Task requirements —
Starting with the first line below, extract each line through the one that contains "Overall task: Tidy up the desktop", inclusive, excluding pictures.

Supplied material —
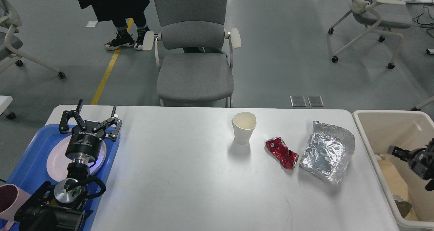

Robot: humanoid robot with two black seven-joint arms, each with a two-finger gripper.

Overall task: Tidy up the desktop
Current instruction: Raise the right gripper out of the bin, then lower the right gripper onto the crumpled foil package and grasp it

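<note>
- Broadly white, matte, round-cornered: worktop (176, 176) filling the lower view.
- Upright paper cup (244, 127), crushed red can (282, 153), crumpled foil (328, 151) right of centre.
- Left claw (96, 114) spread over blue tray (32, 156).
- Right claw (395, 152) above beige bin (373, 136); cannot tell its state.

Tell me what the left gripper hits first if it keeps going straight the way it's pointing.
Nothing, probably. The left gripper, open above the blue tray, points at the desktop's far left edge; beyond is floor. Height is hard to judge.

White lettering rings the left gripper's (96, 108) black body, but it shows too small and blurred to read.
</note>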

Answer to this task —
Robot: humanoid robot with two black seven-joint arms, each with a two-finger gripper.

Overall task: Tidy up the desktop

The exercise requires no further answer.